2006 Eighth Annual Beckman Scholars Symposium
Beckman Scholar Alumni Speaker

Tracy LaGrassa , Ph.D.
1999 Beckman Scholar Alumni
B.S. - State University of New York, Stony Brook
Ph.D. - University of Heidelberg
Presently in Post-Doctoral Position at Columbia University

Organelle size control: A phospho-switch tells yeast vacuoles to stay small

.Eukaryotic cells contain an elaborate and dynamic endomembrane system, a network that serves to both compartmentalize and integrate cellular activities. Although much of the machinery responsible for organelle biogenesis has been identified, we are only beginning to understand the mechanisms that regulate their size and shape. Toward this end, we have focused on the yeast vacuole, which is easily visualized by light microscopy and amenable to biochemical and genetic analysis. Its morphology is exquisitely tuned to changes in the environment: When cells are placed into hypertonic medium, the vacuole is a first line of defense, rapidly undergoing fragmentation to restore the cell’s osmotic balance. We used this phenomenon as the basis for a genetic screen to identify regulators of vacuole membrane flux. We found that maintenance of the fragmented phenotype requires the vacuolar casein kinase I Yck3: when Yck3 is absent, salt-stressed vacuoles undergo fission, but become large again. Further experiments confirmed that Yck3 is a negative regulator of vacuole membrane fusion; specifically, it interferes with vacuole-to-vacuole tethering. Because Yck3 also promotes efficient vacuole inheritance, we propose that tethering complex phosphorylation is part of a general, switch-like mechanism for driving changes in organelle architecture.
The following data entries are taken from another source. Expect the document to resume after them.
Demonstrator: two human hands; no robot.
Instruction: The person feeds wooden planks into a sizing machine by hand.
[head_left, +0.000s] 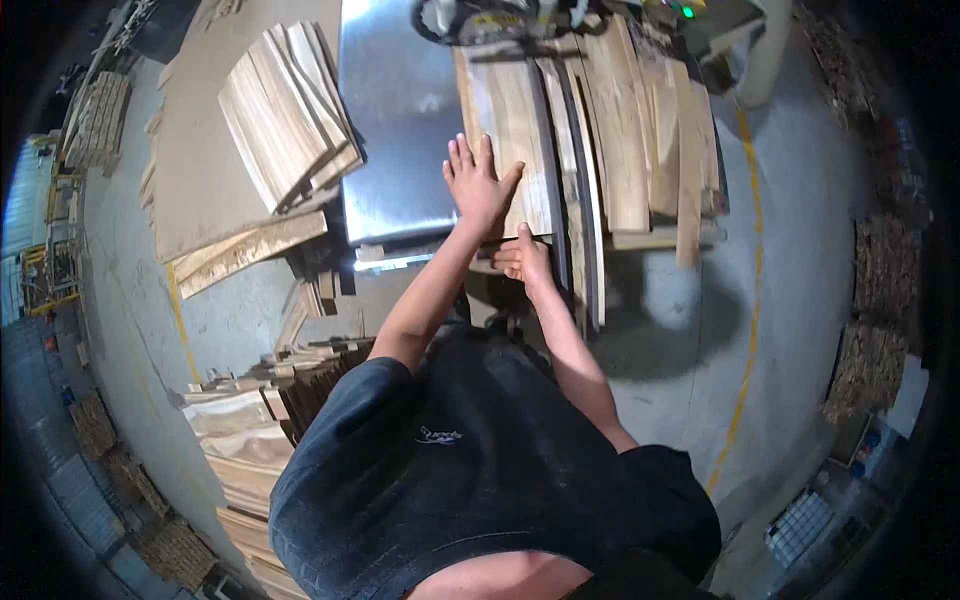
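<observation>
A pale wooden board (508,110) lies lengthwise on a shiny metal machine table (395,130), alongside a dark straight fence (552,130). My left hand (478,188) rests flat on the board's left part with its fingers spread. At the near end, my right hand (528,262) grips the board, thumb over the top and fingers curled below the edge. The far end of the board runs under a dark machine head (490,22).
Stacked boards (285,110) lie on a brown sheet at the left. More planks (625,130) stand right of the fence. Behind me at lower left is a wood pile (240,450). Yellow lines (750,300) mark the floor.
</observation>
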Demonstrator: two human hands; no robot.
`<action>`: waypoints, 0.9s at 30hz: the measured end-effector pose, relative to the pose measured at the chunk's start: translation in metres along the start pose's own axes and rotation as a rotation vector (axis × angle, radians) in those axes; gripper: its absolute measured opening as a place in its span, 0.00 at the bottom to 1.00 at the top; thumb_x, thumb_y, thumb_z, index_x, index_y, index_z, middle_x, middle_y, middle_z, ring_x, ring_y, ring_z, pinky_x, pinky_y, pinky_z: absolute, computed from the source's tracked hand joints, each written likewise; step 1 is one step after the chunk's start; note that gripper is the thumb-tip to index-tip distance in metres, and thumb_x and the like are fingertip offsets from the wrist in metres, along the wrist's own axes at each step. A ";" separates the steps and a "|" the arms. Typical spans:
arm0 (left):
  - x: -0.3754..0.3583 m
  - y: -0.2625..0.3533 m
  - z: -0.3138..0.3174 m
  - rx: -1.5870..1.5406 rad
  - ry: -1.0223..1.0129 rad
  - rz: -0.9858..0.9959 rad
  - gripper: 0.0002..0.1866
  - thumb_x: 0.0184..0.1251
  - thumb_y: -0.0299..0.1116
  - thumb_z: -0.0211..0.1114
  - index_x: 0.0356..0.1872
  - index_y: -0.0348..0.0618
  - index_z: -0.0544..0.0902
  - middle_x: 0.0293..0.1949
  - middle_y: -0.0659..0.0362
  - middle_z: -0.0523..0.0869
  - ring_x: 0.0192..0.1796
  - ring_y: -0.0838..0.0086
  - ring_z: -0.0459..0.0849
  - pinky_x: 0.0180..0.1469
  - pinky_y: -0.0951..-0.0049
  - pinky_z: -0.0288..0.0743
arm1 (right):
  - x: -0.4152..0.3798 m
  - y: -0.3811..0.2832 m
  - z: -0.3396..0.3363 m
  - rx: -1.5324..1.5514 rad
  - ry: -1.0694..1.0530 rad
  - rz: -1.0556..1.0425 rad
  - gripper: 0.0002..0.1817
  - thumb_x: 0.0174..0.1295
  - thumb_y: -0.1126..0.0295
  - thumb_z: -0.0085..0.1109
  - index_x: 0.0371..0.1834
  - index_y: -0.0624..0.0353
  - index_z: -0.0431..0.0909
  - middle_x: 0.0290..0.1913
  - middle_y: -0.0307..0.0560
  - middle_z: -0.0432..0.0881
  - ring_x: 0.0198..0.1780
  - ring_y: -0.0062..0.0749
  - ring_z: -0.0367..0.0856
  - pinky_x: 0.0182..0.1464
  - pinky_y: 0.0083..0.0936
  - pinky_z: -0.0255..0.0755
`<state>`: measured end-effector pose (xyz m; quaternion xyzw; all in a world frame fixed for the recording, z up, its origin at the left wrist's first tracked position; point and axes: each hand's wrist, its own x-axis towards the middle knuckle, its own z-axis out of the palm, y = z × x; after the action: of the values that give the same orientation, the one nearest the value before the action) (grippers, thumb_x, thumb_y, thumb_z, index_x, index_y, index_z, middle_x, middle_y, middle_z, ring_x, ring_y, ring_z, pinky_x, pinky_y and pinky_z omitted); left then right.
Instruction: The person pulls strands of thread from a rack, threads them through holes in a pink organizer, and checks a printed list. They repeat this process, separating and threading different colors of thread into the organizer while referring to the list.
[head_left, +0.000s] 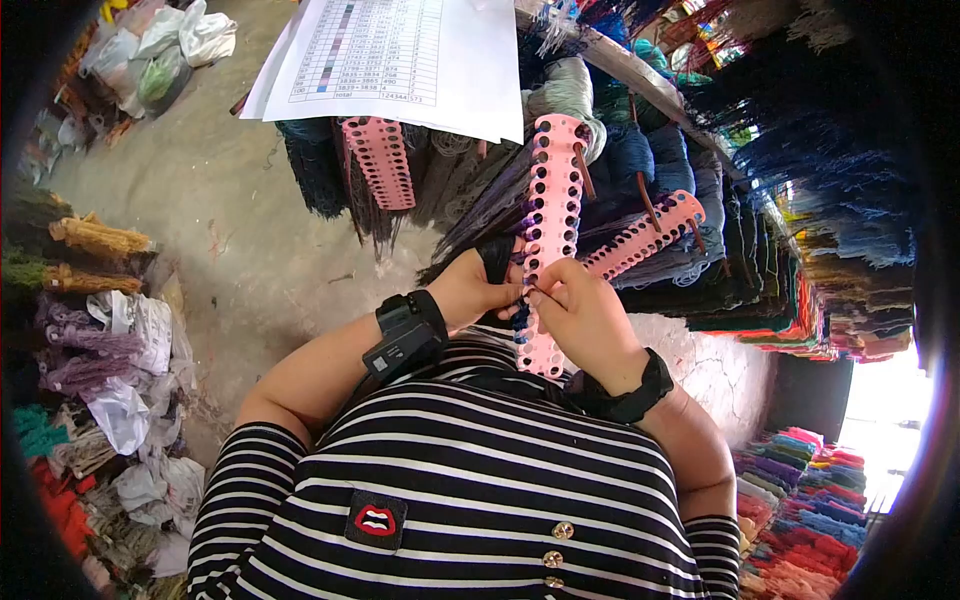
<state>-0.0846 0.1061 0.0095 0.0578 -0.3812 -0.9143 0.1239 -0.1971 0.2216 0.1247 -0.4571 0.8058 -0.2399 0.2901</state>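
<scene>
Right hand (590,318) in the head view: thumb and fingertips pinching the left edge of a pink holed strip (557,190); whether thread is caught between them too is too small to tell. Left hand (472,290) just beside it, fingers curled in around a black thread bundle (497,262), thumb tip pointing at the same edge, nearly meeting the right fingertips. Strip is in front of the person's chest, long way up the frame, slightly tilted, round holes down both long edges; dark blue and purple thread tufts (521,322) along its left edge. Second pink strip (385,165) upper left of the hands, partly under printed sheets (410,110) with a table of numbers; third pink strip (650,236) slanted at right, on hanging dark yarn (680,270). Grey-blue skeins (632,160) above that. Dark band on each wrist, a boxy device (400,345) at the left one. Black-and-white striped top (450,480), lips patch, buttons. Concrete floor (270,240) left; yarn and plastic bags (145,480) along the left side, coloured yarn stacks (805,500) lower right.
</scene>
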 end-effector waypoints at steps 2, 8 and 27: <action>0.000 -0.001 0.000 -0.007 0.010 0.003 0.20 0.64 0.19 0.62 0.56 0.42 0.71 0.31 0.64 0.77 0.27 0.81 0.74 0.28 0.80 0.67 | -0.001 -0.003 -0.001 -0.008 -0.012 -0.025 0.10 0.59 0.69 0.58 0.39 0.64 0.74 0.29 0.59 0.82 0.33 0.52 0.83 0.36 0.39 0.75; -0.003 0.004 0.005 0.013 0.032 -0.006 0.22 0.63 0.18 0.62 0.58 0.40 0.70 0.31 0.64 0.76 0.27 0.80 0.74 0.28 0.80 0.67 | 0.000 -0.001 0.000 0.012 -0.002 -0.033 0.10 0.60 0.70 0.58 0.40 0.64 0.73 0.31 0.60 0.82 0.34 0.54 0.83 0.36 0.40 0.75; -0.006 0.008 0.006 0.007 0.003 -0.014 0.28 0.65 0.19 0.60 0.66 0.41 0.66 0.34 0.64 0.77 0.28 0.80 0.72 0.30 0.79 0.66 | 0.001 0.006 0.004 -0.023 0.042 -0.027 0.11 0.58 0.71 0.57 0.42 0.62 0.72 0.31 0.61 0.82 0.35 0.57 0.82 0.37 0.43 0.75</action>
<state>-0.0781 0.1064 0.0191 0.0622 -0.3839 -0.9137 0.1180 -0.1986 0.2228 0.1179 -0.4660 0.8082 -0.2438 0.2647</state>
My first undergraduate life was as a writer (poems mostly) at Bard College. After graduating, I became fascinated with viruses – such beautiful examples of form, so compactly efficient in their deadliness – and so returned to school with dreams of becoming a strapping virus hunter. I started a second bachelor’s degree, now in biochemistry, at SUNY Stony Brook, and began doing virology research (on HIV) under the incredible mentorship of Professor Carol Carter. I thoroughly fell in love with science as a result of my experience in her lab; with the privilege of two full-time summers in the Beckman Scholars Program (1999-2000), I felt first-hand the excitement and challenge of a life in research. I then had an opportunity to engage with the world both microscopic and huge: I moved to Germany to enter the inaugural class of the International Graduate Programme in Molecular and Cellular Biology and Biochemistry at the University of Heidelberg. Last year, I completed my NSFGRFP-funded PhD (my “Dr. rer. nat.”) with an enthusiastic young advisor, Dr. Christian Ungermann, at the University’s Biochemistry Center, using yeast as a model organism to understand mechanisms of intracellular membrane traffic. I am now back in New York, and recently began an NIH-funded postdoctoral fellowship with Professor Stephen Goff at Columbia. My research focus: membrane trafficking during assembly of my beloved viruses.